## Data excerpt
-.-.-
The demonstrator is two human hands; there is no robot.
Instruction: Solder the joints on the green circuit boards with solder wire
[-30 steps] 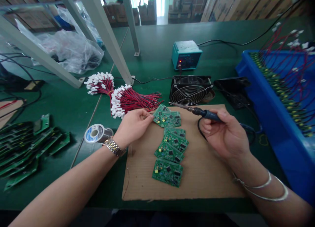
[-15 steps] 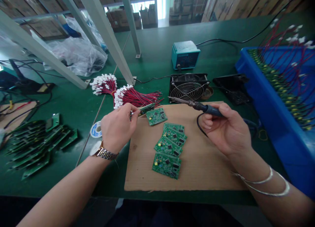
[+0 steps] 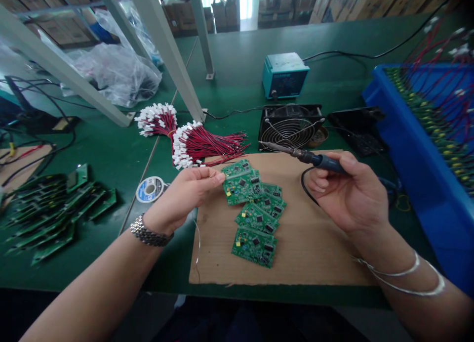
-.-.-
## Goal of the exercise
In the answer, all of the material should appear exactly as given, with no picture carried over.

## Solution for this exercise
The demonstrator is two human hands; there is no robot.
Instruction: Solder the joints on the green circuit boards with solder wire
[-30 steps] 
[-15 steps] 
[+0 steps] 

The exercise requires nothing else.